-------- Given information --------

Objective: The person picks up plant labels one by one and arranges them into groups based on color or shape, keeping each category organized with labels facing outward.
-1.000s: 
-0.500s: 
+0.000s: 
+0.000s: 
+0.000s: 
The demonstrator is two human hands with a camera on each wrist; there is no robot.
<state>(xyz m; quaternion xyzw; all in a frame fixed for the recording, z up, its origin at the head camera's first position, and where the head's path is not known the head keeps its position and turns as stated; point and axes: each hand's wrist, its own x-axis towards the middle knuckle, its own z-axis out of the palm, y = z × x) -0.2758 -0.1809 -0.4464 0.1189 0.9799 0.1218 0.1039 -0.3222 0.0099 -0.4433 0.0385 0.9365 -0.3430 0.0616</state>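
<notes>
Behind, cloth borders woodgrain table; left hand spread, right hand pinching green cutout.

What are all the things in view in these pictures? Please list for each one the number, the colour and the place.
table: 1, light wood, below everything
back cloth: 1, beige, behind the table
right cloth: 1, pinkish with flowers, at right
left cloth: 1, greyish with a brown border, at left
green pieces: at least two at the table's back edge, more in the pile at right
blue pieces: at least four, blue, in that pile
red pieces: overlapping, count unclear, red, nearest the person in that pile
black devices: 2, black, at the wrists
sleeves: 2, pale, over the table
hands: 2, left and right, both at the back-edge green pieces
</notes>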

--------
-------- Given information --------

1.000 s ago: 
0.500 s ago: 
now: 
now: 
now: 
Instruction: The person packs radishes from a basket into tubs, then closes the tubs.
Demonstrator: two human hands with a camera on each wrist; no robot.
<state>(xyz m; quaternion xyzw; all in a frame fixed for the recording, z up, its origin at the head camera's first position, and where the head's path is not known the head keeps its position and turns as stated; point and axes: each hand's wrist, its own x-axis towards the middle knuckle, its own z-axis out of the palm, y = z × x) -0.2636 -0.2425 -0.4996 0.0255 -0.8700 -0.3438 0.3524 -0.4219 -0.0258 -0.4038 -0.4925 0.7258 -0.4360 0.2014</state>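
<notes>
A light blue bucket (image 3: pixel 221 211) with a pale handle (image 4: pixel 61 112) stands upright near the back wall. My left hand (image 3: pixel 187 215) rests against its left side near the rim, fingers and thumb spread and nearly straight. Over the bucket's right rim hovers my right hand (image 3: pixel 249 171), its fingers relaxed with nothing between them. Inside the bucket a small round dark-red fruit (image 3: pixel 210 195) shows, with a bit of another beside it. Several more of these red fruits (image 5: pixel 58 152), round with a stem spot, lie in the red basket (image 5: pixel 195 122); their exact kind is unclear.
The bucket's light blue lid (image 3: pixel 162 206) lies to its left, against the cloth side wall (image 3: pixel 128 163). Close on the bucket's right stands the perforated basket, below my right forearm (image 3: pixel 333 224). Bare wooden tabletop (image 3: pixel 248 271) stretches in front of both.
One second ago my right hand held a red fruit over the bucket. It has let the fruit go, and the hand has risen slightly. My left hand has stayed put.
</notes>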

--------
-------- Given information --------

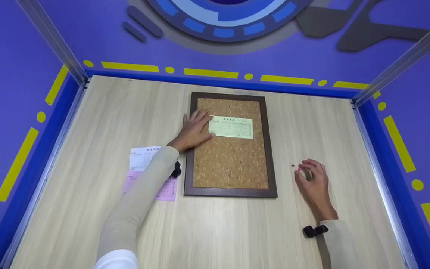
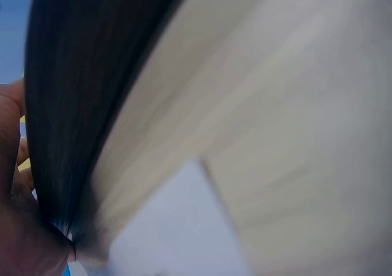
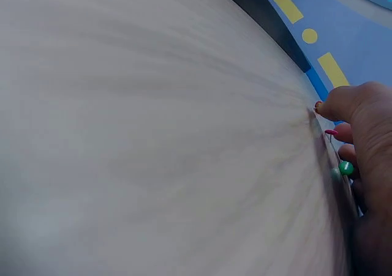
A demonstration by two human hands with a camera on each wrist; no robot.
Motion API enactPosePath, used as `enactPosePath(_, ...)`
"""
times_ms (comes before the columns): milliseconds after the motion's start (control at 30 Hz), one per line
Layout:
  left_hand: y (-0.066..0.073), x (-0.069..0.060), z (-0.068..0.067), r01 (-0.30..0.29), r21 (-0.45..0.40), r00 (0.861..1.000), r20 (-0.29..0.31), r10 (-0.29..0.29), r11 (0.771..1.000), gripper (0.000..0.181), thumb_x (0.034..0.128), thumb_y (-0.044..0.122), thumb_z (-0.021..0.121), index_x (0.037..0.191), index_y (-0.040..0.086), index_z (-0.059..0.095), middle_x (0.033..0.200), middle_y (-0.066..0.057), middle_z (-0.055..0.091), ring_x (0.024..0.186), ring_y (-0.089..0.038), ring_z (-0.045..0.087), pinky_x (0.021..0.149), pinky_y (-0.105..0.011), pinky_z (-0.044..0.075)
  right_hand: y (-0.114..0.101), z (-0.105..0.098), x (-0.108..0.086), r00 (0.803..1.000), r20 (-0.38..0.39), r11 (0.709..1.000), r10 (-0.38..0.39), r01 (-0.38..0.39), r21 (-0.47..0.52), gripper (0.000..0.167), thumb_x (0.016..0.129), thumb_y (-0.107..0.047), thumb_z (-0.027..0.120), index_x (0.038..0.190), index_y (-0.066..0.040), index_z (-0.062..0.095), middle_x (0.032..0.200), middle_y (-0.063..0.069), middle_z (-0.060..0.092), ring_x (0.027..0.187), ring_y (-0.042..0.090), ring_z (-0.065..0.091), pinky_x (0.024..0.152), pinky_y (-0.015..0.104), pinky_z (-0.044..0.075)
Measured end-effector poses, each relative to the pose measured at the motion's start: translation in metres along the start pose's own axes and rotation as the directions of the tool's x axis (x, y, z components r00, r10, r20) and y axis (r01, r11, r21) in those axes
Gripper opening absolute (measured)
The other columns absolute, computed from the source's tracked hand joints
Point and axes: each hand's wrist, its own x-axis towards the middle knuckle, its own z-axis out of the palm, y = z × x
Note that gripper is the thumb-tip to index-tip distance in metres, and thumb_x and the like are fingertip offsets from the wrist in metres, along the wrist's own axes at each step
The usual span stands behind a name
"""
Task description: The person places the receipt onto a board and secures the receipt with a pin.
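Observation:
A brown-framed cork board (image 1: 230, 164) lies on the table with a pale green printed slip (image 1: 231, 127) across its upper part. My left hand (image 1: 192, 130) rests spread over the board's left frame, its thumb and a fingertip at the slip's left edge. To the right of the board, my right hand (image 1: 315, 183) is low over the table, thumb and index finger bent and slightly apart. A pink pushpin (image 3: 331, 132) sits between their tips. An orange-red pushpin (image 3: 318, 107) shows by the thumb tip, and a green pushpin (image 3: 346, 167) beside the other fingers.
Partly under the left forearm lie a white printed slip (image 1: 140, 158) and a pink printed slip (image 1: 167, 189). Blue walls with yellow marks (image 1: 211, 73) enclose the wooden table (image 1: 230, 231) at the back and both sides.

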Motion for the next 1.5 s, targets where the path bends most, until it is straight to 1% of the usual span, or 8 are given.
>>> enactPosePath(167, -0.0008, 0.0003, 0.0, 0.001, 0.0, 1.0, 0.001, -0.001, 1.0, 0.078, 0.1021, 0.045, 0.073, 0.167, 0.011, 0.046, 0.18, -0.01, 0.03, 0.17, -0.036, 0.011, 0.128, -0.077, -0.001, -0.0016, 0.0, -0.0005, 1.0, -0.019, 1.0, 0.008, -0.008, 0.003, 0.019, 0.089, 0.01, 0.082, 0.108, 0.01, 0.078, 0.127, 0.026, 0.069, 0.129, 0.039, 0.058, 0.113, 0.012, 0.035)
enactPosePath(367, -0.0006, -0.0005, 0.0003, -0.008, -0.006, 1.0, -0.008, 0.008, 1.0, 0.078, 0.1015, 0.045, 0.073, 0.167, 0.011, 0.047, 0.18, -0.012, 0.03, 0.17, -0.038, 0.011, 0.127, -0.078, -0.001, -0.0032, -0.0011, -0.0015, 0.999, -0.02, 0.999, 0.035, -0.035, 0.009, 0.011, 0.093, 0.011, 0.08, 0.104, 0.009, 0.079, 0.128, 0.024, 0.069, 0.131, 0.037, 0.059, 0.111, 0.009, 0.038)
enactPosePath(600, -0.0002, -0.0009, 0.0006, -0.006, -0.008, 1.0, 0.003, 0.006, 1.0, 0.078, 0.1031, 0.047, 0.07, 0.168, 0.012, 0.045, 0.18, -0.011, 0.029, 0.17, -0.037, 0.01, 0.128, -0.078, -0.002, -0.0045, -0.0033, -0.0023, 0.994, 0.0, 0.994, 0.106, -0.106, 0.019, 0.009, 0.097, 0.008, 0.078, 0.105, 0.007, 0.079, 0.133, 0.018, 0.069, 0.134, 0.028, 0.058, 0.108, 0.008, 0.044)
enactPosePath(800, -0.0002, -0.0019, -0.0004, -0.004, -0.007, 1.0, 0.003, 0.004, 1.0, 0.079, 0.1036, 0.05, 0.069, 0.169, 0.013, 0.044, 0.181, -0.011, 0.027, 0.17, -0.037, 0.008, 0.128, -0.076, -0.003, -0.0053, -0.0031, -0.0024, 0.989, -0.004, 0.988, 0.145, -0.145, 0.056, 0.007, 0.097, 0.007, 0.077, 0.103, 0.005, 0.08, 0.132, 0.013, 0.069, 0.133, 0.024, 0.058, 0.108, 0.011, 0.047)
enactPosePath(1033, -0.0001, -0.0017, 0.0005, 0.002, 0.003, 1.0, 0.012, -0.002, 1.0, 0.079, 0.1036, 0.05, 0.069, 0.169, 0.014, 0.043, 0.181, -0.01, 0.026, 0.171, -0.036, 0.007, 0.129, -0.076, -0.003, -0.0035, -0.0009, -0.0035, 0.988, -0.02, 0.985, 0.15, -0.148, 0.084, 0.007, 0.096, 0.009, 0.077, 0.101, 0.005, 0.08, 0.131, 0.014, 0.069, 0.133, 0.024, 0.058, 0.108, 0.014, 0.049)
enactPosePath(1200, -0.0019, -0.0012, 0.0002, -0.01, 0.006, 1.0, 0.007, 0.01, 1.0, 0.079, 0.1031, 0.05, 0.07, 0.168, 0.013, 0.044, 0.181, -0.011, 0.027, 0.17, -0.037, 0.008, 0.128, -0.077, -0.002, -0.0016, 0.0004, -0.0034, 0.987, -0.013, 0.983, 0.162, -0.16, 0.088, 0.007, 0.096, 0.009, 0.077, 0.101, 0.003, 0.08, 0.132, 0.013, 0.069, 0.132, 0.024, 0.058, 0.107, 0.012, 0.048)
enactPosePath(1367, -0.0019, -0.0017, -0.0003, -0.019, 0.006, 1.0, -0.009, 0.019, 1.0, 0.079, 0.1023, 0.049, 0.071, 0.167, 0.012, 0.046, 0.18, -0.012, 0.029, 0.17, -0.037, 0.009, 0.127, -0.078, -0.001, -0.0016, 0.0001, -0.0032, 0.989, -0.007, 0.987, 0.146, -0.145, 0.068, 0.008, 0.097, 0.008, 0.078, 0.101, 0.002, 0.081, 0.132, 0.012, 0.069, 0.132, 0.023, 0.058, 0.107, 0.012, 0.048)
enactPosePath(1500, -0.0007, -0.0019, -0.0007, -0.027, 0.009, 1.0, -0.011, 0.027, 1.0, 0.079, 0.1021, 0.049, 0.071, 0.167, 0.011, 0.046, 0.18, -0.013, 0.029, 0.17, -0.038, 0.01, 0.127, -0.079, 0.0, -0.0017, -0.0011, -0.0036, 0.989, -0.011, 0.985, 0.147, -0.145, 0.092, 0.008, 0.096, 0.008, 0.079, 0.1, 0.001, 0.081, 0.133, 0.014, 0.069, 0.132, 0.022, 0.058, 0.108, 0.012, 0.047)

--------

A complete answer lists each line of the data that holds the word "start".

Solution to this problem:
times_ms (comes before the columns): milliseconds after the motion's start (control at 30 Hz), one per line
Measured end-effector poses, each relative to the pose measured at the motion's start: translation in metres along the start pose's own axes and rotation as the directions of the tool's x axis (x, y, z components r00, r10, r20) and y axis (r01, r11, r21) in those axes

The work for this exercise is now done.